Every entry needs to appear again exactly as written below.

Top of Extracted information

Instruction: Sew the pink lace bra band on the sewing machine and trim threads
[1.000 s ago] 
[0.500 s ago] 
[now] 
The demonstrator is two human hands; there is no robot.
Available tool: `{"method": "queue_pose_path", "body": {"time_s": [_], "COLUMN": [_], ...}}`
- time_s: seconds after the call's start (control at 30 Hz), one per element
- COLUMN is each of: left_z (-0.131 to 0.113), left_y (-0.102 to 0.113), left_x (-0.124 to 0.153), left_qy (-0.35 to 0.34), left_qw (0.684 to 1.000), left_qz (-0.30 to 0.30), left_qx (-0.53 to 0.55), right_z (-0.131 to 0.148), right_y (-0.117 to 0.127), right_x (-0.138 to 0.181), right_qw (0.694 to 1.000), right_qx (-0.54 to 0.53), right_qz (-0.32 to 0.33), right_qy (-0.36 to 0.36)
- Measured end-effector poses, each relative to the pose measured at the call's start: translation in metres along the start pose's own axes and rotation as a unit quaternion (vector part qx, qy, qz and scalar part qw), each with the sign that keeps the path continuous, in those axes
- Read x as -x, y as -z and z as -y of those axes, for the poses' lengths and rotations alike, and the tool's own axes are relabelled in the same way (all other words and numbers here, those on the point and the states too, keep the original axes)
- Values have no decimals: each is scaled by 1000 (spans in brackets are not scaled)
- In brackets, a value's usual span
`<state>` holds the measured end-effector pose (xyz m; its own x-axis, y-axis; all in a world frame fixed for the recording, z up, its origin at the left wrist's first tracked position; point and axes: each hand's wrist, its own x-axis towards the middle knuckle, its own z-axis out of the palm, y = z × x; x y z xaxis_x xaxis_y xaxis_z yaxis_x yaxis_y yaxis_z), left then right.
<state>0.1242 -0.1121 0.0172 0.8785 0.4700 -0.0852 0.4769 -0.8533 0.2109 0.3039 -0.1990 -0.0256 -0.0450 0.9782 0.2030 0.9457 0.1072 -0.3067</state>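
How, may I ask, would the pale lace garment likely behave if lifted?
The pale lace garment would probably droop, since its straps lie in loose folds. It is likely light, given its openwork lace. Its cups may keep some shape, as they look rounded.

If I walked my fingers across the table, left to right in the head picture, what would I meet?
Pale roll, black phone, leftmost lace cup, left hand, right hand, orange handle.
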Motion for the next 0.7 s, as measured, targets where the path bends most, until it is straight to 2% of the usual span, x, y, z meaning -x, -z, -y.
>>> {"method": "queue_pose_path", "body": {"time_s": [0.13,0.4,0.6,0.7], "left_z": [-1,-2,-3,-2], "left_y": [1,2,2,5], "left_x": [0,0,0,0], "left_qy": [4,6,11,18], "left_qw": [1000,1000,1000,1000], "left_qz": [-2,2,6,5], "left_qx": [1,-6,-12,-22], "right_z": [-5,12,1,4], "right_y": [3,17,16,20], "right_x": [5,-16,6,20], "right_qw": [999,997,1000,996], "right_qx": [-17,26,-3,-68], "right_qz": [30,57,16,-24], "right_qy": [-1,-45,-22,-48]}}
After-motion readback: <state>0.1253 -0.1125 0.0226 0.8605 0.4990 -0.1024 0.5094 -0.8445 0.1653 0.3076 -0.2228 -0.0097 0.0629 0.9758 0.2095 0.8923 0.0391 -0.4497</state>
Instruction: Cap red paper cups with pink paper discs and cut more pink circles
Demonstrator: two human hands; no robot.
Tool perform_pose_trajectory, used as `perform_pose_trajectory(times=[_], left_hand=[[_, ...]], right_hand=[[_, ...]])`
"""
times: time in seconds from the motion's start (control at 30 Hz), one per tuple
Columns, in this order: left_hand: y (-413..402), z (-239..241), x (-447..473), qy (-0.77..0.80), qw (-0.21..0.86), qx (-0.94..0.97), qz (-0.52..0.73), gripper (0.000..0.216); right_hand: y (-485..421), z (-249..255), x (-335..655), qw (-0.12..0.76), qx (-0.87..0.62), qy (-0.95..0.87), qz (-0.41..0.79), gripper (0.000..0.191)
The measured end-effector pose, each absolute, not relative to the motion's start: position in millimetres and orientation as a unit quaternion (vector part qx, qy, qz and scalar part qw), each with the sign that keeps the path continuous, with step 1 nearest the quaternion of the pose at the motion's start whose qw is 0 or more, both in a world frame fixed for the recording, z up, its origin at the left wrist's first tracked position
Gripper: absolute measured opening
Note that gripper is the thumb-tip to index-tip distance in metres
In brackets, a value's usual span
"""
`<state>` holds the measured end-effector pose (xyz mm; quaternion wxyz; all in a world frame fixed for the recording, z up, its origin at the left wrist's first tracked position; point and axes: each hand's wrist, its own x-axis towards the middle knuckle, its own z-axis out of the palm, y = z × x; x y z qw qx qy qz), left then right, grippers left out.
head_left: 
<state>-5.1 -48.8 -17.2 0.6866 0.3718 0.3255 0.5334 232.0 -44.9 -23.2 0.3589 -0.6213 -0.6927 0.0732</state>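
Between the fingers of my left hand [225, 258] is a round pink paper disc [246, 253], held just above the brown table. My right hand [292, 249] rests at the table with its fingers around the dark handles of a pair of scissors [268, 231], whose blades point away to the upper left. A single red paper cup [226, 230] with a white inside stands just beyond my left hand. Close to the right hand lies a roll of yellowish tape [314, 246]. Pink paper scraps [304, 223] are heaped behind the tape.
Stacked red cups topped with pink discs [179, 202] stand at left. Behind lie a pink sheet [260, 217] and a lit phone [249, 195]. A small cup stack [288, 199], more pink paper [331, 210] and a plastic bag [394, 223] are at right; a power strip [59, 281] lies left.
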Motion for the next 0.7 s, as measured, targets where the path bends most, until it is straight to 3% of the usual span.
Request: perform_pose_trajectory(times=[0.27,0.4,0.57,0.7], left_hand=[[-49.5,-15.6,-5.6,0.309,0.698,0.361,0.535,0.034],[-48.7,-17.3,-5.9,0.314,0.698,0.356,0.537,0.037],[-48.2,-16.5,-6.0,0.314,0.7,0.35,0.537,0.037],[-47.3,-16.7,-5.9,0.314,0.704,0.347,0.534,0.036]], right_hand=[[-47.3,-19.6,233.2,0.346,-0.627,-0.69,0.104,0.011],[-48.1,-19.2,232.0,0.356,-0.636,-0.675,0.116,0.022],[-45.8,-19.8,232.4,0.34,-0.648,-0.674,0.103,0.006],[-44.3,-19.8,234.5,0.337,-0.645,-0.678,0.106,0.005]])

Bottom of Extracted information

● **Response**
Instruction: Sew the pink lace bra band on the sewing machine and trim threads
[1.000 s ago] 
[0.500 s ago] 
[now] 
The demonstrator is two human hands; there is no robot.
Available tool: `{"method": "queue_pose_path", "body": {"time_s": [_], "COLUMN": [_], ...}}`
- time_s: seconds after the call's start (control at 30 Hz), one per element
- COLUMN is each of: left_z (-0.131 to 0.113), left_y (-0.102 to 0.113), left_x (-0.124 to 0.153), left_qy (-0.35 to 0.34), left_qw (0.684 to 1.000), left_qz (-0.30 to 0.30), left_qx (-0.53 to 0.55), right_z (-0.131 to 0.148), right_y (-0.117 to 0.127), right_x (-0.138 to 0.181), right_qw (0.694 to 1.000), right_qx (-0.54 to 0.53), right_qz (-0.32 to 0.33), right_qy (-0.36 to 0.36)
- Measured end-effector poses, each relative to the pose measured at the call's start: translation in metres along the start pose's own axes and rotation as a unit quaternion (vector part qx, qy, qz and scalar part qw), each with the sign that keeps the path continuous, in those axes
- Read x as -x, y as -z and z as -y of those axes, for the poses' lengths and rotations alike, and the tool's own axes are relabelled in the same way (all other words and numbers here, those on the point and the states too, keep the original axes)
- Values have no decimals: each is scaled by 1000 (spans in brackets are not scaled)
- In brackets, a value's usual span
`<state>` holds the measured end-effector pose (xyz m; its own x-axis, y-axis; all in a world frame fixed for the recording, z up, its origin at the left wrist's first tracked position; point and axes: each hand's wrist, its own x-axis towards the middle knuckle, its own z-axis out of the palm, y = z × x; x y z xaxis_x xaxis_y xaxis_z yaxis_x yaxis_y yaxis_z), left then right.
<state>0.1242 -0.1121 0.0172 0.8785 0.4700 -0.0852 0.4769 -0.8533 0.2109 0.3039 -0.1990 -0.0256 -0.0450 0.9782 0.2030 0.9457 0.1072 -0.3067</state>
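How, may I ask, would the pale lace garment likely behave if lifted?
The pale lace garment would probably droop, since its straps lie in loose folds. It is likely light, given its openwork lace. Its cups may keep some shape, as they look rounded.

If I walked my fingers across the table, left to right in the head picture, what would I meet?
Pale roll, black phone, leftmost lace cup, left hand, right hand, orange handle.
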Motion for the next 0.7 s, as measured, targets where the path bends most, until it is straight to 2% of the usual span, x, y, z meaning -x, -z, -y.
>>> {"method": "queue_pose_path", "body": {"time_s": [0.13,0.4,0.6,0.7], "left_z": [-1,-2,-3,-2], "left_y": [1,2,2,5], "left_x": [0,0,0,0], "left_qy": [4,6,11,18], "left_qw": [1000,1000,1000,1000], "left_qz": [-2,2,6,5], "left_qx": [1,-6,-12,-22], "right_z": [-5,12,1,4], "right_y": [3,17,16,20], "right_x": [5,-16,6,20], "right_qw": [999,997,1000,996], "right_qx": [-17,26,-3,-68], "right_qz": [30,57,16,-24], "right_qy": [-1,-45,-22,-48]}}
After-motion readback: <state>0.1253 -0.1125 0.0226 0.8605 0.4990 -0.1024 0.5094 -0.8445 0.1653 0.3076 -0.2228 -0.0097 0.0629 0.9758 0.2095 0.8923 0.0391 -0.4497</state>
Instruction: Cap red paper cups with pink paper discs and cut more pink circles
Demonstrator: two human hands; no robot.
Tool perform_pose_trajectory, used as `perform_pose_trajectory(times=[_], left_hand=[[_, ...]], right_hand=[[_, ...]])`
"""
times: time in seconds from the motion's start (control at 30 Hz), one per tuple
Columns, in this order: left_hand: y (-413..402), z (-239..241), x (-447..473), qy (-0.77..0.80), qw (-0.21..0.86), qx (-0.94..0.97), qz (-0.52..0.73), gripper (0.000..0.216); right_hand: y (-485..421), z (-249..255), x (-335..655), qw (-0.12..0.76), qx (-0.87..0.62), qy (-0.95..0.87), qz (-0.41..0.79), gripper (0.000..0.191)
The measured end-effector pose, each absolute, not relative to the motion's start: position in millimetres and orientation as a unit quaternion (vector part qx, qy, qz and scalar part qw), each with the sign that keeps the path continuous, with step 1 nearest the quaternion of the pose at the motion's start whose qw is 0 or more, both in a world frame fixed for the recording, z up, its origin at the left wrist's first tracked position
Gripper: absolute measured opening
Note that gripper is the thumb-tip to index-tip distance in metres
In brackets, a value's usual span
"""
`<state>` holds the measured end-effector pose (xyz mm; quaternion wxyz; all in a world frame fixed for the recording, z up, its origin at the left wrist's first tracked position; point and axes: each hand's wrist, its own x-axis towards the middle knuckle, its own z-axis out of the palm, y = z × x; x y z qw qx qy qz), left then right, grippers left out.
head_left: 
<state>-5.1 -48.8 -17.2 0.6866 0.3718 0.3255 0.5334 232.0 -44.9 -23.2 0.3589 -0.6213 -0.6927 0.0732</state>
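Between the fingers of my left hand [225, 258] is a round pink paper disc [246, 253], held just above the brown table. My right hand [292, 249] rests at the table with its fingers around the dark handles of a pair of scissors [268, 231], whose blades point away to the upper left. A single red paper cup [226, 230] with a white inside stands just beyond my left hand. Close to the right hand lies a roll of yellowish tape [314, 246]. Pink paper scraps [304, 223] are heaped behind the tape.
Stacked red cups topped with pink discs [179, 202] stand at left. Behind lie a pink sheet [260, 217] and a lit phone [249, 195]. A small cup stack [288, 199], more pink paper [331, 210] and a plastic bag [394, 223] are at right; a power strip [59, 281] lies left.
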Motion for the next 0.7 s, as measured, targets where the path bends most, until it is straight to 3% of the usual span.
Request: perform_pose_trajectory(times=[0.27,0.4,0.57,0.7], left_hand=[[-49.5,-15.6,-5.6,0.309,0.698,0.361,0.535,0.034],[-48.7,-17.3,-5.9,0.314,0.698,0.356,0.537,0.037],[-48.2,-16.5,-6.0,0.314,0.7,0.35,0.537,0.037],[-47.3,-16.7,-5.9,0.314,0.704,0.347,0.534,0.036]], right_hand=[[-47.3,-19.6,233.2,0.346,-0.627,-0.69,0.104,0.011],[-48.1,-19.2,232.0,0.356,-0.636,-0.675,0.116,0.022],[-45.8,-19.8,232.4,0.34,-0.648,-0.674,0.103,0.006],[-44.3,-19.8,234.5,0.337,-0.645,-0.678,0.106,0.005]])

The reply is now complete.